Shut up. No, really, just be quiet for a minute. The cacophony that surrounds us in our daily lives is so out of control that we’re all going to end up like Pete Townshend, muttering “What?” everytime someone asks him about his generation. It’s gotten to the point where you can’t tell the difference between a real estate agent who’s on the phone closing a deal and the batshit crazy dude who’s walking down the street talking smack to himself, because the decibel level is about the same. We all need to just shut up for awhile.

Perhaps that is the reason that Hollywood came out this year with not one but two homages to the silent film. Hugo is a big budget, Martin Scorcese directed 3D extravaganza that starts out with an orphan who lives in a train station and ends up as a tribute to Georges Méliés, one of the first influential silent filmmakers. The other is not so much an homage as a complete recreation of the era; The Artist was on the top of many critic’s Top Ten Lists and just won a Golden Globe for Best Movie (Comedy or Musical).

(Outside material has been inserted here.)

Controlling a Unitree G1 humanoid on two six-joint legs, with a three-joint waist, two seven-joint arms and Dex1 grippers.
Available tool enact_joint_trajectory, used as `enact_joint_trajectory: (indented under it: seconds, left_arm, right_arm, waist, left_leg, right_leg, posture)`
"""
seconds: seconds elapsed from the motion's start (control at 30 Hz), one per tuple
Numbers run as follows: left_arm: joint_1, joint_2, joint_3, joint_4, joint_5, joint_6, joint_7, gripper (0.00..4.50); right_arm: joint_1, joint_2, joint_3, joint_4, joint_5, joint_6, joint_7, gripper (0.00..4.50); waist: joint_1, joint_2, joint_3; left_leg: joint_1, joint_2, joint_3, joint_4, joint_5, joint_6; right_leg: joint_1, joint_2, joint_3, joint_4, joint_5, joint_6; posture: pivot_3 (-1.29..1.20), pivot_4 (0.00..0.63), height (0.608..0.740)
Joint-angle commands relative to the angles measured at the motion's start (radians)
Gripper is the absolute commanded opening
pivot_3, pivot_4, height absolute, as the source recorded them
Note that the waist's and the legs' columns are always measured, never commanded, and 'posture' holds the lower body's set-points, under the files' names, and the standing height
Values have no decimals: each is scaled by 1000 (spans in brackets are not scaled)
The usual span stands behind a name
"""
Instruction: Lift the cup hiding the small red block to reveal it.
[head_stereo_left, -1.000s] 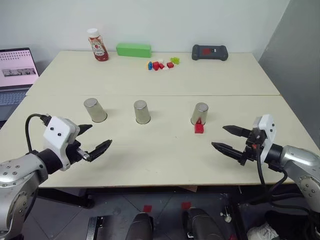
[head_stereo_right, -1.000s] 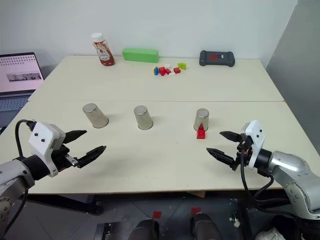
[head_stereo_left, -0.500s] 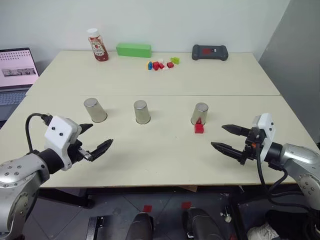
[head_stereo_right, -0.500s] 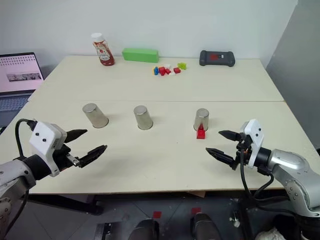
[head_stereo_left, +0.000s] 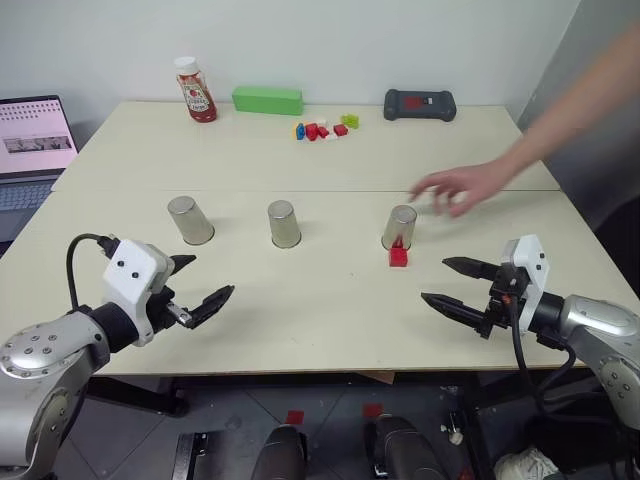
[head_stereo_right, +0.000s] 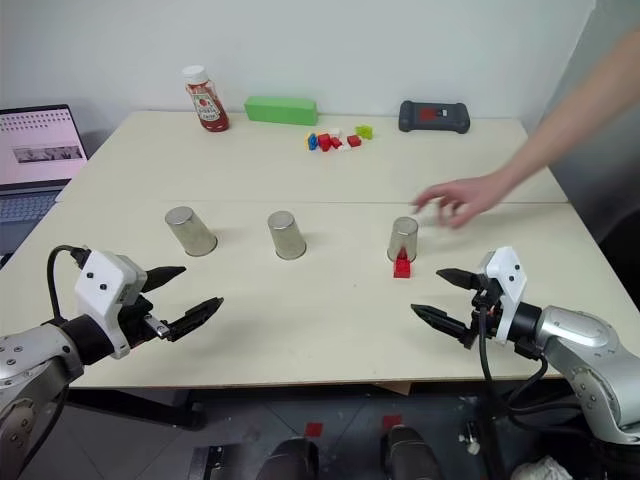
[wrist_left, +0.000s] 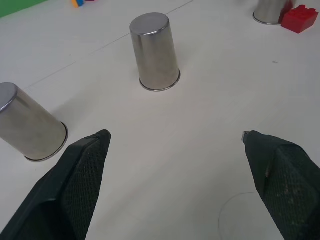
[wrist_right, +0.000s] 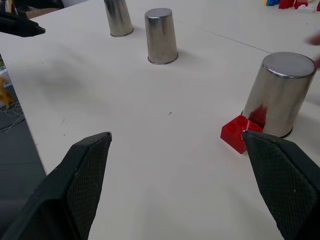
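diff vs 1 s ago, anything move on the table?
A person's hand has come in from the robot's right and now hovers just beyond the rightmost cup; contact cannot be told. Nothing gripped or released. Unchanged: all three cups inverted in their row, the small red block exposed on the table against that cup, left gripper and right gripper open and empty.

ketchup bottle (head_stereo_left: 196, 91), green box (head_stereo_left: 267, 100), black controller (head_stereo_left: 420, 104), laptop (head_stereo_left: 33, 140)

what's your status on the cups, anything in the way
Both grippers open, left, right, holding nothing. Red block sits exposed beside right cup. Person's hand reaching in over that cup.
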Motion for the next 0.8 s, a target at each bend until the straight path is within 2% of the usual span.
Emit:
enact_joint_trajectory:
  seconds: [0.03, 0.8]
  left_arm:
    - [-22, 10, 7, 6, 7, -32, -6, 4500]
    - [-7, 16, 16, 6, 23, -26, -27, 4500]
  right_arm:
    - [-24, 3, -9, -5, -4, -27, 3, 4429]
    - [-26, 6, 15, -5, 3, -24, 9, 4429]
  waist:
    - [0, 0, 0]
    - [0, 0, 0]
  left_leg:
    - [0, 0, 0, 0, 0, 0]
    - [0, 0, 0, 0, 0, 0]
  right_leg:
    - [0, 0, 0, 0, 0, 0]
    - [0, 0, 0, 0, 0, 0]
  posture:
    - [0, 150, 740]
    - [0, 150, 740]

Seeing a film after it has garnered rave reviews can be problematic, because your expectations are pretty high. I wanted to love The Artist; I expected to be blown away by it. And I did think it was an amazing accomplishment, as a loving tribute to a golden era of film. But that’s all it was for me. Why take all the talent and expertise involved in recreating this type of film and then have the script be a mashup of Singing in the Rain and A Star is Born? Why not apply the technique to something that not only pays homage to the period but also adds something new to the conversation, taking it to a whole new level? Yes, the performances were good and the sets spot on, but I found my attention wandering and I kept wondering when it was going to stop being a cliché. The final tap number was fun but frankly, the dog was the best thing about the movie. (Although in the category of Best Performance by a Jack Russell terrier, I’m going to have to give the award to Arthur, the little dog from Beginners. Now there was a performance!)

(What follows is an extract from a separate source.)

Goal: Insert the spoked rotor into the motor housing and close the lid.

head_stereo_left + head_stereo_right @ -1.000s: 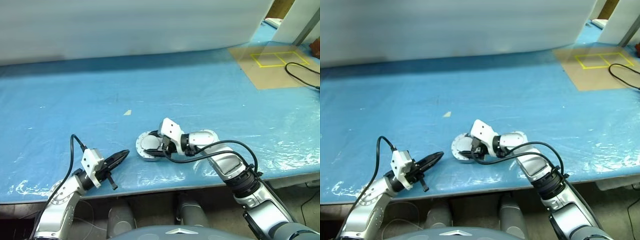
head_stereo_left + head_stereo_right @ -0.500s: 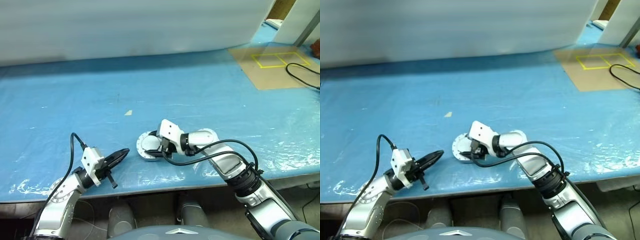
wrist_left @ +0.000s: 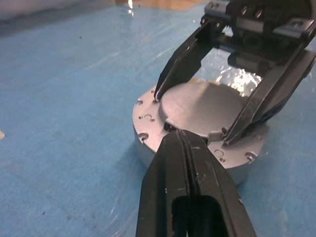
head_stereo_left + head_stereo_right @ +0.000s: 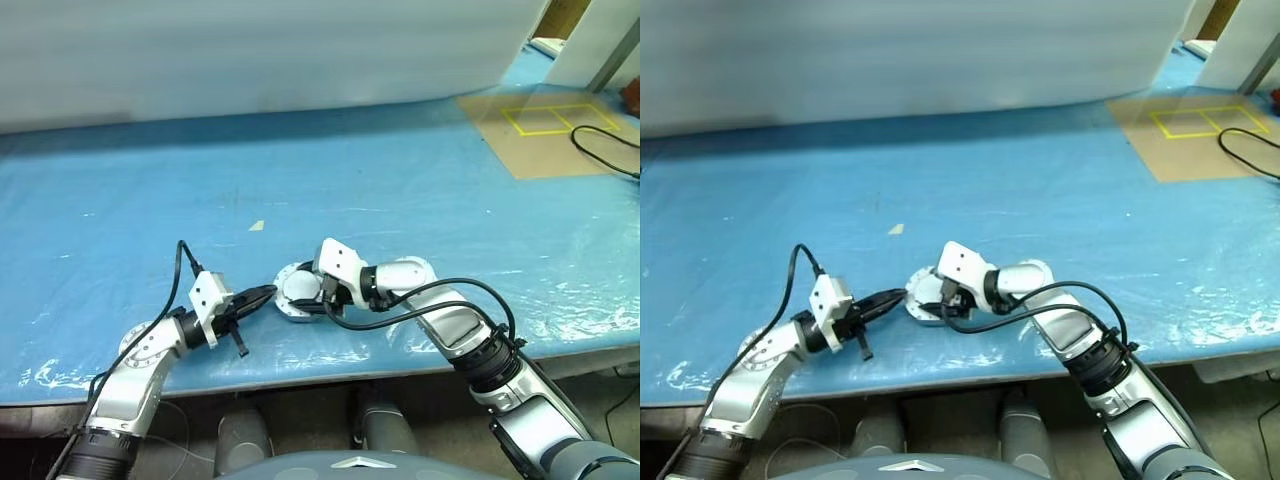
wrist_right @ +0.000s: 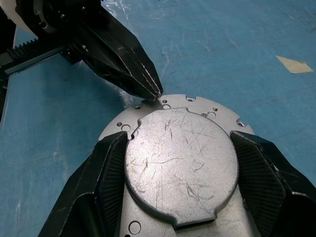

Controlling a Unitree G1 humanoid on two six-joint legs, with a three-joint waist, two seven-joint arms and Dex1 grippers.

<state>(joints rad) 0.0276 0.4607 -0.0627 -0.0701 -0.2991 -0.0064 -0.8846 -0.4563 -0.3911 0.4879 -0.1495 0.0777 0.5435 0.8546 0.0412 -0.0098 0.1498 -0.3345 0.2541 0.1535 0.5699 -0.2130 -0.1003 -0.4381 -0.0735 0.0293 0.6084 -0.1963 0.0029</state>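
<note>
The motor housing (image 5: 197,123) sits on the blue tabletop (image 4: 400,180) near its front edge, with the lid (image 5: 180,165) lying flat on top, plain scratched grey face up; its raised disc looks seated inside the housing's flange, so the rotor, which cannot be seen, is presumably already underneath. The right claw (image 5: 180,173) straddles that disc, its two fingers (image 3: 182,59) spread wide and pressed against opposite edges, holding the lid in place and unmoved over the past second. What has changed is the left claw (image 4: 262,294): a second ago it hung well apart from the housing, off to the robot's left, and it has since swung in so that its tip now rests right at the flange, on the side away from the right arm. Its fingers (image 3: 185,168) are pressed fully together with nothing between them. That reads as a prodding tool rather than a grasp, probably brought in to nudge or press the lid's rim fully home, so the task looks close to finished, with only the final seating left.
</note>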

On the other hand, Hugo got my attention immediately with a gorgeous tracking shot that zoomed its way through the inner workings of a clock tower and left me gasping for breath at the sheer magnificence of the production design. I was a little worried because the swooping camerawork immediately made me queasy, but it was so beautiful that I decided I would keep my eyes open even if it meant sacrificing my lunch. Fortunately, things calmed down and I didn’t have to miss a minute of this gorgeous film. Loyal readers know that I am not a big fan of 3D, but this one was worth the headache that usually follows. (This must have been a long film, because I noticed that the glasses left a dent in the bridge of my nose. Hopefully it’s not permanent.)

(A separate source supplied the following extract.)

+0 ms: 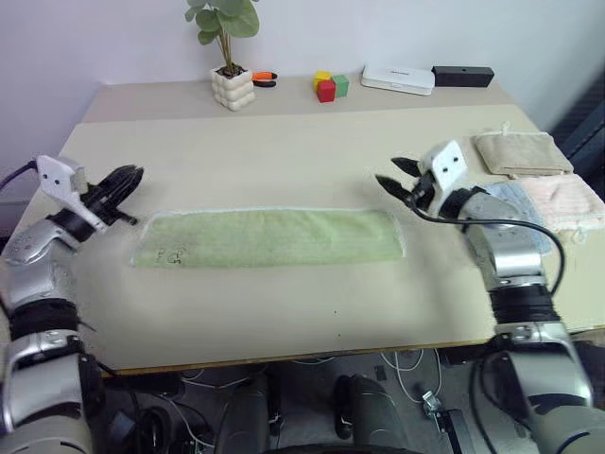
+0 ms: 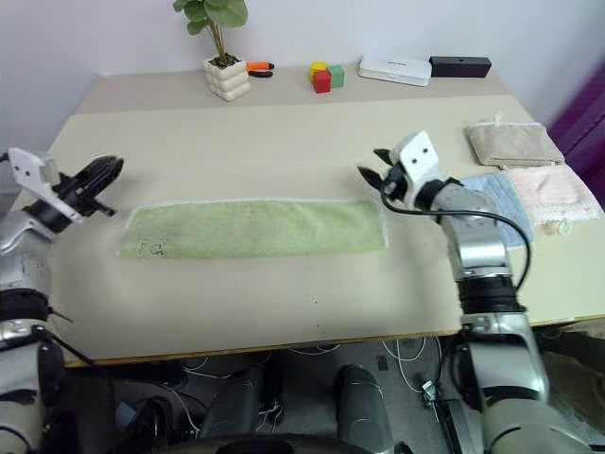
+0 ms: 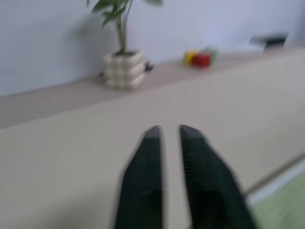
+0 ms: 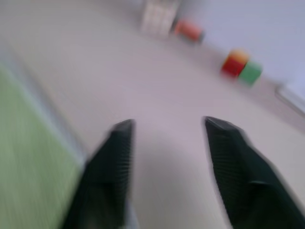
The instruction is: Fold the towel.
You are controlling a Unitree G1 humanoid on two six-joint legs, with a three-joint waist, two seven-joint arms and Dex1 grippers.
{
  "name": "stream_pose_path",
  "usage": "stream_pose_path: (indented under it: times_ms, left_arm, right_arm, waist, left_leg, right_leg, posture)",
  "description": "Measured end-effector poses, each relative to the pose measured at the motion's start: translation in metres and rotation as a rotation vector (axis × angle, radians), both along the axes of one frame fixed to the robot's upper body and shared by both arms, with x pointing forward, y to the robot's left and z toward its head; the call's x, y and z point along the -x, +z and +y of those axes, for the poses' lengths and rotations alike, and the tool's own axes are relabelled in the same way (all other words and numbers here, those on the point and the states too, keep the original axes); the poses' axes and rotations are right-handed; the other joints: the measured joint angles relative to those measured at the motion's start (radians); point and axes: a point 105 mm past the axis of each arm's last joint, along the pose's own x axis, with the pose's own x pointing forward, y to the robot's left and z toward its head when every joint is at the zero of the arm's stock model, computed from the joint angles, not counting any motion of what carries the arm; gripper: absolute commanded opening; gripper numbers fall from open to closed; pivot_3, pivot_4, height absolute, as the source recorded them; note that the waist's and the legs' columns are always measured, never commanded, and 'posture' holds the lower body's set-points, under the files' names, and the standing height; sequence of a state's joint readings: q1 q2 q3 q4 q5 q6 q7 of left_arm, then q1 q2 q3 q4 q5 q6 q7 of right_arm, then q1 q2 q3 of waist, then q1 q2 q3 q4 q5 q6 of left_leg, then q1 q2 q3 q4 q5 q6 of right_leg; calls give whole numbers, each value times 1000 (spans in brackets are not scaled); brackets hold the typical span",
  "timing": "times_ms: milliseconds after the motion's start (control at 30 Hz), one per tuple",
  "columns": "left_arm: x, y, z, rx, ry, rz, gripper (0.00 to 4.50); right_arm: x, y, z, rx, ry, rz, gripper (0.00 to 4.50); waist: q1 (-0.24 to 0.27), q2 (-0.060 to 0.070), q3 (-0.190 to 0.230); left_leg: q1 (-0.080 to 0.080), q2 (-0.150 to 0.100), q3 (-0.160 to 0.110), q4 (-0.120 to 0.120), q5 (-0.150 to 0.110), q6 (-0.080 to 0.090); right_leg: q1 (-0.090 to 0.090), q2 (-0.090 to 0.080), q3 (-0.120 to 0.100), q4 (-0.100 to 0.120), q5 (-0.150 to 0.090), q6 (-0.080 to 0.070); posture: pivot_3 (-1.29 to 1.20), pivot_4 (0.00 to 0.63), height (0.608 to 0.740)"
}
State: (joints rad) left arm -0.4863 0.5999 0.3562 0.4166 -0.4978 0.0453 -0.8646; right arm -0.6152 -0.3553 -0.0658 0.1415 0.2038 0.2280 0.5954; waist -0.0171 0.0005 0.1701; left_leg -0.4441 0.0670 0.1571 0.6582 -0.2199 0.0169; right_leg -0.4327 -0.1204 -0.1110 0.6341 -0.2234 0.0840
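1. One broad beige bench [image 1: 284,151] fills the scene, backed by a plain pale wall [image 1: 113,38].
2. Along the far edge of the bench stand a green leafy plant in a bumpy cream pot [image 1: 232,87], an orange-handled tool [image 1: 264,78] beside it, a cluster of yellow, red and green cubes [image 1: 330,85], a flat white box [image 1: 398,78] and a black rectangular bar [image 1: 462,76].
3. At the bench's right edge a folded beige terry towel [image 1: 521,151] lies farthest back, with a folded pink towel [image 1: 569,200] and a light blue folded towel [image 2: 499,192] nearer.
4. The light green terry towel with whitish edging [image 1: 269,236] lies flat on the bench as a long, narrow strip running left to right, a small dark embroidered mark [image 1: 170,254] near its left end.
5. The left end effector [image 1: 129,186] hangs just above the strip's left end, its fingers drawn nearly together and empty.
6. The right end effector [image 1: 395,180] hangs over the strip's right end, jaws apart, gripping nothing.
7. The head views give the whole layout. The left wrist view shows the narrow gap between the black fingers [image 3: 145,181], with the plant pot and cubes beyond and a corner of green cloth.
8. The right wrist view shows a wide gap between its fingers [image 4: 109,176], the towel's edge to one side.
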Motion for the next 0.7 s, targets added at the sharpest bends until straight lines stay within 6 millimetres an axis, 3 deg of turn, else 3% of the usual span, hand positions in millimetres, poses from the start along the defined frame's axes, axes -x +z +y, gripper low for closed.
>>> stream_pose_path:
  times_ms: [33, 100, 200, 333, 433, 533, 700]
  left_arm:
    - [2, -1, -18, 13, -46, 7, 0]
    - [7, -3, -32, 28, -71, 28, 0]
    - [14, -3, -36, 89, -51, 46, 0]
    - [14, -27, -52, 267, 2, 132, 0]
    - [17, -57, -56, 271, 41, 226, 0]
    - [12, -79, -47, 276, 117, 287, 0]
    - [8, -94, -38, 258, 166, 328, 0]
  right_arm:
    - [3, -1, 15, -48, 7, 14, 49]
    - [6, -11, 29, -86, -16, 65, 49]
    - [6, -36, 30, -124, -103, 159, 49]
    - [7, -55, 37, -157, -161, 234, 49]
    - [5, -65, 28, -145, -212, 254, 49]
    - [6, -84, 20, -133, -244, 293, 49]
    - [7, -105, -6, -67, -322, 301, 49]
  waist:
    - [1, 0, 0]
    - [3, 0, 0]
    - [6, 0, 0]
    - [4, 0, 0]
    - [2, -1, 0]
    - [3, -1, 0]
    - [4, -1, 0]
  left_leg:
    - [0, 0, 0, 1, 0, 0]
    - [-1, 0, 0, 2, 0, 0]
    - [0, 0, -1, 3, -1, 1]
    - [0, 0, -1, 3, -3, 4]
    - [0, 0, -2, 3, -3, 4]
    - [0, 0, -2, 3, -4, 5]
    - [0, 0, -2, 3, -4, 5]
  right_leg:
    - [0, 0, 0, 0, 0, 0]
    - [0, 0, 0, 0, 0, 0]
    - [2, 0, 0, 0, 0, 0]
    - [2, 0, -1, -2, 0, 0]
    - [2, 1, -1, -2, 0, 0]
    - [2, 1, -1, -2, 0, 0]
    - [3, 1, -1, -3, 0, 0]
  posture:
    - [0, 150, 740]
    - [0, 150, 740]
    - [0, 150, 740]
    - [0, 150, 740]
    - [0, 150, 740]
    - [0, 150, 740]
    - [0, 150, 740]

The plot is your typical orphan boy on his own tries to find a place where he belongs, but at some point the whole movie swerves in a different direction and becomes a love letter to filmmaker George Méliés. The recreations of Méliés’s early films are just as authentic as the period reproduced in The Artist, yet Hugo approached these silents with a fresh sense of joy and wonder. Everything about this movie delighted me, from the sly Harold Lloyd references as Hugo hangs from the hands of the clock to the recurring image of out of control trains crashing into things. It also contains a truly hilarious 3D joke, as Sasha Baron Cohen’s gigantic nose pokes out into the audience as he is investigating a crime. Who knew that Martin Scorcese could direct a film this good without a bloody murder in a single frame? After it was over, I stood up in the theatre and shouted “Fuck” several times, just as a way of honoring him.

Now that these films are encouraging us not to talk in theaters, I’m hoping there will be a movie coming along that will get people to stop texting as well. Maybe Scorcese could direct that one, too, although it would be more effective if he went back to the style he used in The Departed or Goodfellas. Joe Pesci wants to know if you think texting is “funny”, and not funny like a clown, either.